Светлый фон

— Нет, не понимаю. О чем ты?

Сержант глянул на меня исподлобья, но я предпочитала не озвучивать догадки, а слушать ответы.

— Жизни он себя лишить хотел, госпожа. Уже знал, как, и на тот вечер назначил.

— Откуда знаешь? — недоверчиво нахмурилась я.

— То просто. Человек иным становится и живет будто сразу в двух мирах. Я потустороннюю половину к Тэйке отвел. Он бы там без меня не оказался.

— Но одной лишь дочери не хватило, чтобы он стал счастливым, — горько усмехнулась я. — Поэтому ты так на меня надеешься.

Он кивнул, виновато улыбнулся. Я снова постучала ногами друг о друга:

— Пока я не окончательно стала сосулькой, что там в роще?

Сержант отрицательно замотал головой, отступил на шаг.

— Айн, это не серьезное поведение, — сурово заметила я. — Что ты знаешь о роще?

— Госпожа, я не знаю точно, что там, — с жаром ответил он, а в голосе слышались панические нотки. — Там зло. Оно поглощает души. Больше я ничего не знаю!

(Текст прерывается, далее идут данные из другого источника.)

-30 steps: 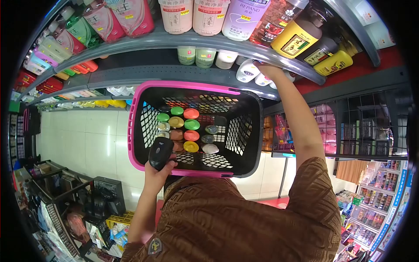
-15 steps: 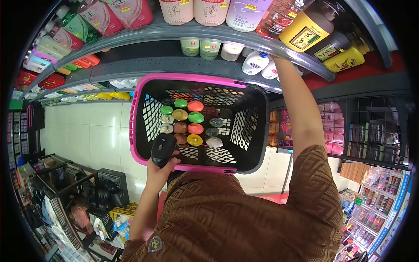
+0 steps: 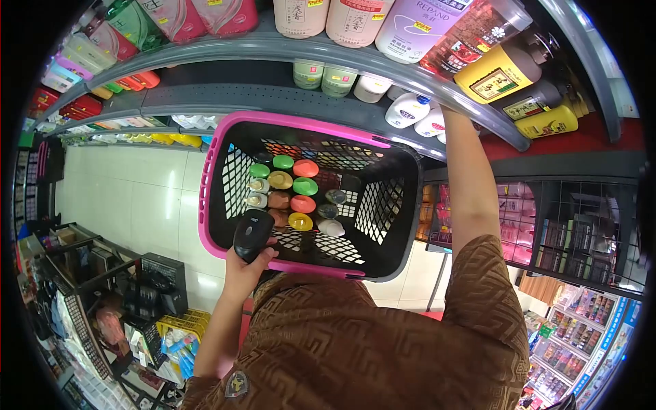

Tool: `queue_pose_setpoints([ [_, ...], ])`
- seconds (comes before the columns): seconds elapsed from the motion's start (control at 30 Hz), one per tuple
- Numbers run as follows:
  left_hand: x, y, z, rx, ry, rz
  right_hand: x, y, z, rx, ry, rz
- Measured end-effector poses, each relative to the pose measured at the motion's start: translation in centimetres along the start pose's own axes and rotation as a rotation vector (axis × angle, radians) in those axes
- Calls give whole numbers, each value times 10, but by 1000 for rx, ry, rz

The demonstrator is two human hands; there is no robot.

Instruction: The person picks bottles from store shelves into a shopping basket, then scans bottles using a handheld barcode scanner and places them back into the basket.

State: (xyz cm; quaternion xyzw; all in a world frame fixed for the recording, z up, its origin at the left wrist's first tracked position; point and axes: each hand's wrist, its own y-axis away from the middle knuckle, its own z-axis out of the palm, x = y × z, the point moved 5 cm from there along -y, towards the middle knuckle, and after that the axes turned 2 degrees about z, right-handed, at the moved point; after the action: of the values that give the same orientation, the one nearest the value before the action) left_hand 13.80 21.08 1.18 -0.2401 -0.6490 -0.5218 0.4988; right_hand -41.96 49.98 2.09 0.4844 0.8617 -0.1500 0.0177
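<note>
My left hand (image 3: 244,272) is closed around a black barcode scanner (image 3: 253,234), at the near left rim of a black shopping basket (image 3: 400,239) with a pink edge. Several bottles stand in the basket, among them a red-capped bottle (image 3: 305,168), a green-capped bottle (image 3: 305,186) and a yellow-capped bottle (image 3: 300,221). My right forearm (image 3: 473,184) reaches up to the lower shelf. The hand itself is hidden beneath the upper shelf's edge, so its fingers and anything in them do not show. Close by the wrist are white pump bottles (image 3: 408,111) with a blue top.
Large shampoo bottles, including a yellow bottle (image 3: 497,74) and a purple bottle (image 3: 415,31), line the upper shelf (image 3: 287,51). A wire rack (image 3: 581,225) stands at the right. Boxes and a yellow crate (image 3: 184,324) are at the lower left on the tiled floor (image 3: 123,184).
The view has tilted slightly, shifting the shelf bottles right and down. My right arm remains at the lower shelf, and my left hand still holds the scanner by the basket.
</note>
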Motion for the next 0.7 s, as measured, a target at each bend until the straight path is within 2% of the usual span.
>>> queue_pose_setpoints([
  [0.4,1,-8,2,-55,-9,41,-16,9,-18,29,56,30],
  [0.7,-4,-7,-1,-59,38,60,-58,38,-32,49,101,11],
])
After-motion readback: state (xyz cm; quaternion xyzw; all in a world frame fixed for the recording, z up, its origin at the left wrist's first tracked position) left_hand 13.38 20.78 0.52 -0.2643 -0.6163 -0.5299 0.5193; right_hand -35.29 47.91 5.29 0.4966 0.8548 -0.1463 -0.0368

— Я верю тебе! — поспешно подчеркнула я. — Верю. Я тоже почувствовала опасность. Буду разбираться. Спасибо еще раз большое, что помог найти Тэйку.

— Я так хочу, чтобы он был счастлив, — вздохнул сержант, в который раз повторив заложенное в проклятие условие искупления.

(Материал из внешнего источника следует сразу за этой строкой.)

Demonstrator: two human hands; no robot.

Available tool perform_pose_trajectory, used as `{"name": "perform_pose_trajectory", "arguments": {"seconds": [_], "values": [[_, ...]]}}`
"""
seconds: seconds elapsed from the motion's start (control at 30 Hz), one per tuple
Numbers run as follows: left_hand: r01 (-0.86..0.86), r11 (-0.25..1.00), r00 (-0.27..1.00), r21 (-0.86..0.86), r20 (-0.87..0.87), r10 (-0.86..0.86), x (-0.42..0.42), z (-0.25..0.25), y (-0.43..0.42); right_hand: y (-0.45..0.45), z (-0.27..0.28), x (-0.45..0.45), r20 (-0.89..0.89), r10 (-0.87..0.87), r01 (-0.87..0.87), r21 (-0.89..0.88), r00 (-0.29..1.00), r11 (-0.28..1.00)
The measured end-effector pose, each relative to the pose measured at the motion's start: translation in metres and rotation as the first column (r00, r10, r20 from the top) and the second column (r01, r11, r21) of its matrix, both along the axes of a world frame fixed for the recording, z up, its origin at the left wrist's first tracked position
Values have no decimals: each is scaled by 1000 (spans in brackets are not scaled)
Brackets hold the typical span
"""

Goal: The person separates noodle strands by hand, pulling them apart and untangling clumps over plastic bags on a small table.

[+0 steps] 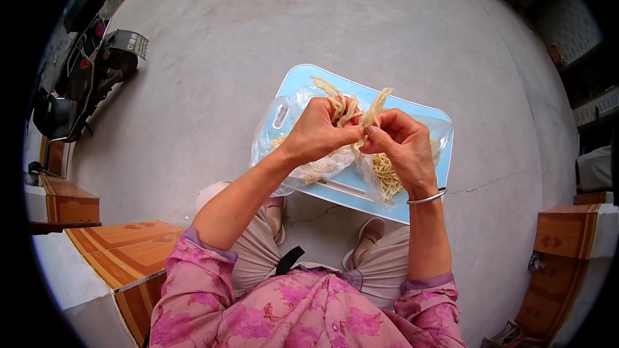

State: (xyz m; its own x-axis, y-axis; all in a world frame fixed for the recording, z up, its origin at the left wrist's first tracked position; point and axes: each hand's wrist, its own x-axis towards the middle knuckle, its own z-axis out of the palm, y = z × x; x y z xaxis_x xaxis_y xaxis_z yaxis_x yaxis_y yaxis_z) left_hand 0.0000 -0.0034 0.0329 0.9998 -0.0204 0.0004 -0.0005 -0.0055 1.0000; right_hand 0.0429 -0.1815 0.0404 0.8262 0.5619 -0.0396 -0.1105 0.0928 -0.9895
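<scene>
Both my hands are raised above a small light-blue table (306, 79), close together near its middle. Pale yellow noodles (375, 108) are pinched in the fingers of my right hand (406, 151), their ends sticking upward. My left hand (319, 134) has its fingers curled around more limp noodles (332, 90), and its thumb tip meets the right hand's strands. Below the right hand, a heap of noodles (387, 177) lies in a clear plastic bag (440, 130). Another clear plastic bag (261, 145) spreads under my left hand, with some pale strands in it, partly hidden by that hand.
A parked scooter (90, 71) stands on the concrete floor (206, 58) at the left. Tiled ledges flank me, one at the lower left (129, 248) and one at the right (558, 264). My shoes (365, 238) are just below the table's near edge.
</scene>
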Motion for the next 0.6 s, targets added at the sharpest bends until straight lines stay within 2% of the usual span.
{"name": "perform_pose_trajectory", "arguments": {"seconds": [0.2, 0.4, 0.5, 0.6], "values": [[-30, 961, 998, -274, -58, 15, 1, -3, -5, 2, 2, -1, -104, 34, -26, 79, 994, 997], [-69, 914, 994, -401, -106, 29, 2, -1, -6, -1, 2, 2, -122, 68, -56, 97, 990, 994], [-51, 923, 993, -382, -120, 5, 1, -4, -7, -1, 1, 2, -98, 78, -70, 77, 992, 995], [8, 961, 995, -277, -95, -35, 0, -7, -1, 2, 0, 1, -90, 50, -46, 50, 995, 998]]}}
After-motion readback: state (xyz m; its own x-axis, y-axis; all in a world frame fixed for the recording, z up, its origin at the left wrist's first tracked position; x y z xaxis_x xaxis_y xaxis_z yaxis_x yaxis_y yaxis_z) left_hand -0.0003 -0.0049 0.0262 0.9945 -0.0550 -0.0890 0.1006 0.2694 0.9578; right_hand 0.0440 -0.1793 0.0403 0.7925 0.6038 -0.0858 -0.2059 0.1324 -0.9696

До крепости я добралась с четким осознанием, что не чувствую ноги вообще, руки заиндевели, а сердце будто заморозили. Частично это было побочным эффектом моего заклинания, гасящего эмоции. С ними вместе огонь душевного тепла тоже угасал, а я всегда очень тяжело переносила это состояние, которое мэтр называл «чистый разум».

Да, мысли были кристально ясными, решения — отточенно прагматичными, движения в бою — быстрыми и более решительными, потому что страх и мысли о самосохранении тоже исчезали вместе с эмоциями. К счастью, пользоваться этими чарами приходилось редко, но я неизменно несколько часов после применения заклятия чувствовала себя мудреным механизмом, а не живым человеком. Меня сопутствующая бездушность раздражала, но так блекло и невнятно, что становилось тошно.

Мэтр советовал вводить себя в это состояние всякий раз, когда предстоял бой с более чем двумя противниками, и очень просил не использовать чары, чтобы заглушить боль утраты. Это было верное предостережение, ведь бесчувственность, мнимую и недолгую, потом захлестывали все отодвинутые на задний план эмоции. Махом, одновременно, будто плотина рушилась. И становилось только хуже.

Сегодня до этого момента нужно было согреться, запрятаться под одеяло и запастись носовыми платками. Мой исключительно трезвый разум подсказывал, что слез будет много.